If it was a Netflix mystery series, it would be the moment for the ‘big reveal’. After months of boasting about how she would make the UK the most competitive, dynamic, and indeed fastest growing economy in the G7 we finally have some idea of what Rachel Reeves is going to do to deregulate the UK. There is just one problem. She has opted for the worst possible way of loosening the rules – and Reeves will end up sparking an asset bubble.

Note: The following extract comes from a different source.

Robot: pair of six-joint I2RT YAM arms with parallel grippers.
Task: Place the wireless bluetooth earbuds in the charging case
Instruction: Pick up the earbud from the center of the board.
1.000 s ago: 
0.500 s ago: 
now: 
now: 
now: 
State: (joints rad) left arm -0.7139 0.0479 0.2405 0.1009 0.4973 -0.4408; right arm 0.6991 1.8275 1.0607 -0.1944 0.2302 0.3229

After summoning regulators to Downing Street yesterday to tell her how to boost growth, some details have started to emerge of what Reeves is planning. According to a report in the Times, the Chancellor is looking at relaxing the rules on mortgage lending to allow banks and building societies to offer people bigger, and riskier loans, to make it easier for people to borrow more money. Right now, buyers can typically only borrow 4.5 times their salary, and there are affordability rules in place to make sure they can withstand higher interest rates. Scrap some of that, and it should give the housing market a boost.
But hold on. Is that really a good idea? Sure, Reeves desperately needs to do something. As the latest figures released yesterday showed, output is expanding at a miserable 0.1 per cent, and we may well soon be plunged back into a full-blown recession very soon. And yet, that does not mean that loosening the rules on mortgage lending is the right solution. In reality, there are two big problems.

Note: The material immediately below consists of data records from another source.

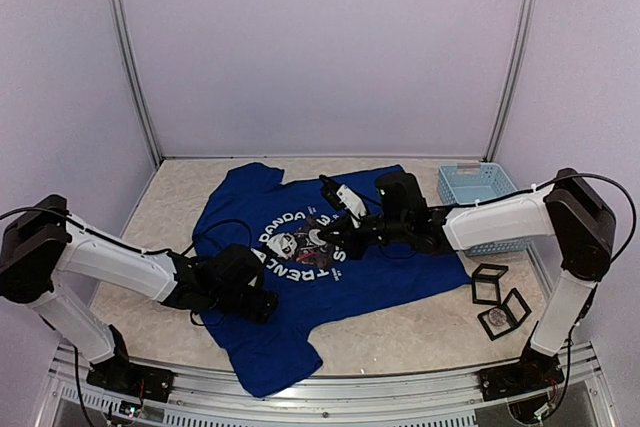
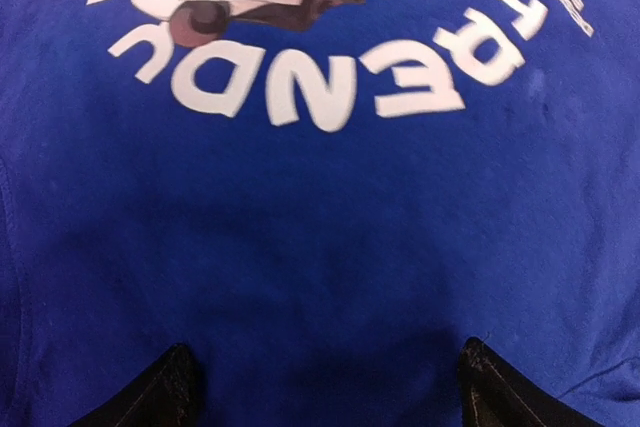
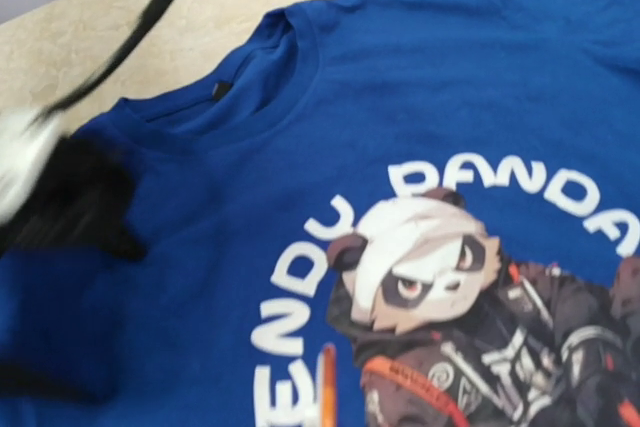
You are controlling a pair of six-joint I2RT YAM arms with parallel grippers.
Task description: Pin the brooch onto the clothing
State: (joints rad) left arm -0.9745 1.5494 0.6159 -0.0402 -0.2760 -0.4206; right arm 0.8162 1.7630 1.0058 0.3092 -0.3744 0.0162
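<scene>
Two pincers were over the T-shirt (image 2: 300, 247). The left pincer (image 2: 320, 387) stood wide apart, white lettering (image 2: 400, 77) just ahead; the right pincer (image 1: 337, 238) was pressed together at the panda print (image 1: 298, 241).

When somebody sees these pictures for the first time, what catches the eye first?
The royal-blue T-shirt spread out on the table, with its round panda print on the chest, dominates. Both arms reach over it: the left gripper open above plain fabric beside the print, the right gripper shut over the print. A light-blue basket and black square frames sit at the right edge.
</scene>
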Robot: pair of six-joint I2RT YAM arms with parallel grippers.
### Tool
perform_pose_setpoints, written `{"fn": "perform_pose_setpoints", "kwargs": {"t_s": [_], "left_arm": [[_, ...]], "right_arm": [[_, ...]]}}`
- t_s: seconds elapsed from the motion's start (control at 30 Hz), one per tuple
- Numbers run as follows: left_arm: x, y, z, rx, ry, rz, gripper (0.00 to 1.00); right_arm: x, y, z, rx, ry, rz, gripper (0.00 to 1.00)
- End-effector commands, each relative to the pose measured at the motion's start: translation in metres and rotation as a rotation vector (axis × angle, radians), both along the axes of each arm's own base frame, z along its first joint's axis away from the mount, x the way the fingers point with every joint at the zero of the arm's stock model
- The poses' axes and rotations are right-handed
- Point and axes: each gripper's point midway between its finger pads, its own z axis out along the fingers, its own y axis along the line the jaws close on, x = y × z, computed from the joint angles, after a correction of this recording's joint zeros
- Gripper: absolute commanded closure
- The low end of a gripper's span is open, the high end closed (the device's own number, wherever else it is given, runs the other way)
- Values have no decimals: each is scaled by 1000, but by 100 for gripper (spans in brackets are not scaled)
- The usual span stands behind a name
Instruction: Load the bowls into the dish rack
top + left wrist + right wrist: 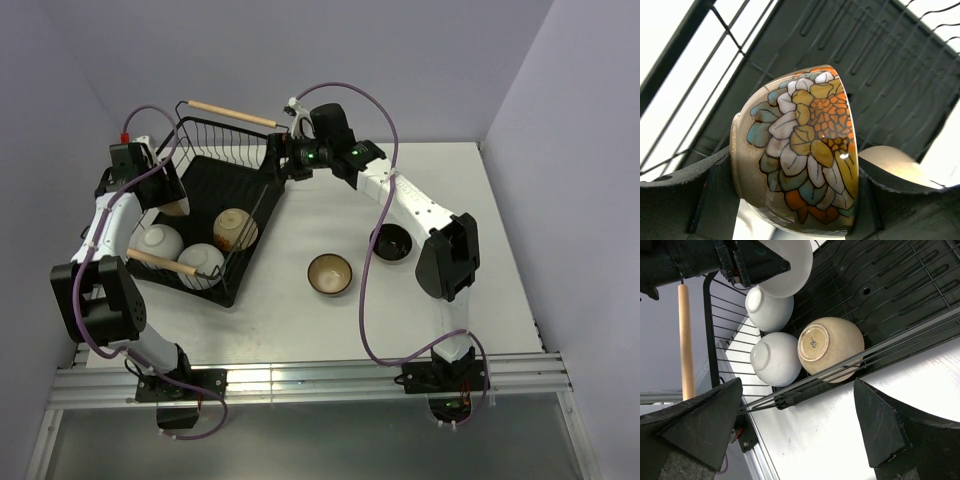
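Note:
The dish rack (215,165) is a black wire basket at the table's left. Two white bowls (158,240) (203,262) and a cream-beige bowl (235,228) lie upside down in it. My left gripper (170,203) is shut on a beige bowl with a painted flower inside (805,150) and holds it on its side above the rack floor. My right gripper (277,163) is open and empty at the rack's far right corner, above its wire wall (840,372). A brown bowl (329,273) and a black bowl (392,242) stand upright on the table.
Two wooden handles (232,113) (160,262) cap the rack's ends. The right wrist view shows the racked bowls (830,347) and the left gripper's held bowl (790,265) over them. The table's right edge is near the black bowl.

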Motion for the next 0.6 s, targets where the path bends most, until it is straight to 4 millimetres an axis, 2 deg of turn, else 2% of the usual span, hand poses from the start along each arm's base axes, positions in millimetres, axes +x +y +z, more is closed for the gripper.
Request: {"fn": "perform_pose_setpoints", "kwargs": {"t_s": [0.0, 0.2, 0.23, 0.3, 0.57], "left_arm": [[17, 13, 32, 125, -85, -18, 100], [25, 22, 31, 219, -69, -65, 100], [27, 23, 25, 231, -50, -80, 100], [32, 23, 29, 272, -49, -119, 100], [37, 25, 13, 380, 9, -199, 100]], "right_arm": [[-3, -6, 35, 58, -72, 4, 1], [0, -9, 32, 57, -62, 1, 1], [0, -9, 32, 58, -57, 1, 1], [1, -11, 31, 60, -53, -2, 1], [7, -23, 27, 55, -48, -21, 1]]}}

First, the issue with the British housing market is not that people don’t borrow enough money. It is that we don’t build enough houses, and the very few we do build are not big enough, and are often in the wrong place. All that easing the borrowing rules will do is drive up prices for the homes we have, making property even more expensive. Next, the last thing the UK needs is yet more debt, and a speculative bubble.

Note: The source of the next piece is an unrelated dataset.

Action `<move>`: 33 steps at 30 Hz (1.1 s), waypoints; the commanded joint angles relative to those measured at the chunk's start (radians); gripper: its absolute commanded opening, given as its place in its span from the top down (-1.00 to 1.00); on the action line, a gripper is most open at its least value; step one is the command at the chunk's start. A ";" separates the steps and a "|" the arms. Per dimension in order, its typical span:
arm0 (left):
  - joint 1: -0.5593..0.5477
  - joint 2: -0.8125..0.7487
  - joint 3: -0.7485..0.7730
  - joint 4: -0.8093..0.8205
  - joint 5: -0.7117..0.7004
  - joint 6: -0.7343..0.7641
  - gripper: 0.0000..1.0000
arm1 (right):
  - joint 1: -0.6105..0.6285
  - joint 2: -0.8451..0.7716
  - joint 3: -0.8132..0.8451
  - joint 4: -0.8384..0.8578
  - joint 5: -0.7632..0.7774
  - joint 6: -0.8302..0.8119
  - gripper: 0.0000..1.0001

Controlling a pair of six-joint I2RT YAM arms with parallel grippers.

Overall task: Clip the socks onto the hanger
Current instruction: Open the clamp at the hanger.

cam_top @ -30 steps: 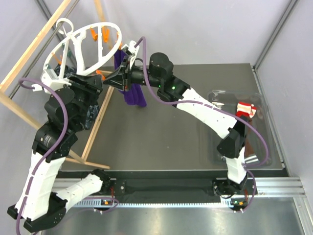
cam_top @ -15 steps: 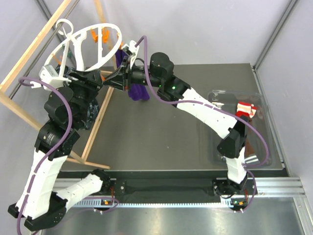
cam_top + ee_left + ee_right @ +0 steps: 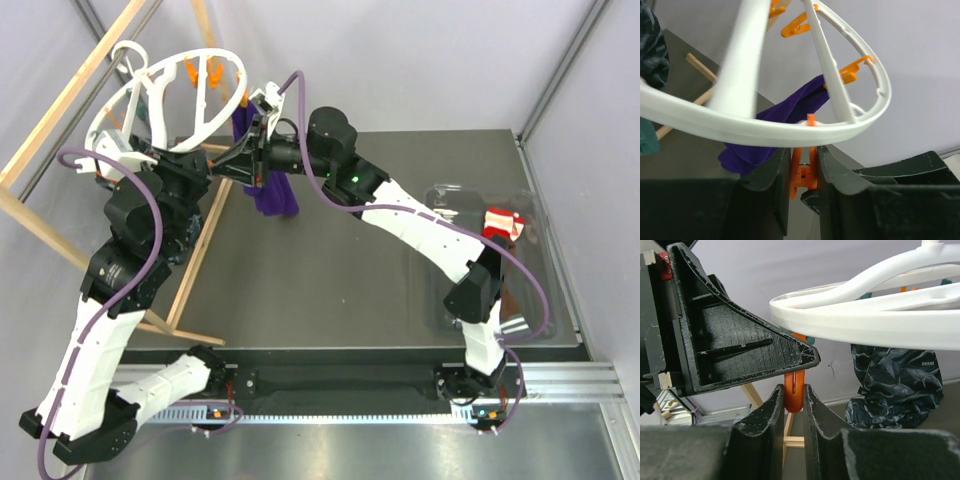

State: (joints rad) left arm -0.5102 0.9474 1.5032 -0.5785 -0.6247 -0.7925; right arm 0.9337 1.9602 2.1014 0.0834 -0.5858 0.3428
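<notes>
The hanger (image 3: 765, 131) hangs tilted, with its ring running from low beside the left gripper (image 3: 804, 152) up past the right gripper (image 3: 794, 387). Its rim passes just above both sets of fingertips. The left arm is folded upward, its jaws closed on an orange clip (image 3: 802, 177) under the rim. The right arm stretches long across the table, its jaws pinching another orange clip (image 3: 794, 399). The socks (image 3: 500, 222) lie in a clear tray (image 3: 555, 260), well behind the right gripper near its elbow. Room is tight: a purple sock (image 3: 272, 195) hangs beside the right gripper, a dark teal cloth (image 3: 895, 375) just beyond it, and a wooden frame (image 3: 60, 95) flanks the left.
</notes>
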 commanded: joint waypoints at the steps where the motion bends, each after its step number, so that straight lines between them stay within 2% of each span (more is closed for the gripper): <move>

If rising house prices were the key to economic growth, then the UK would be one of the best performing countries in the world. Unfortunately it isn’t. Indeed, given that the Chancellor’s massive borrowing and spending plans are likely to drive up inflation and interest rates, the chances are that all that debt she is about to allow will become genuinely unaffordable. The UK desperately needs a government that is serious about deregulation, and boosting growth. Instead we are going to get a speculative property boom – and that is the last thing we need.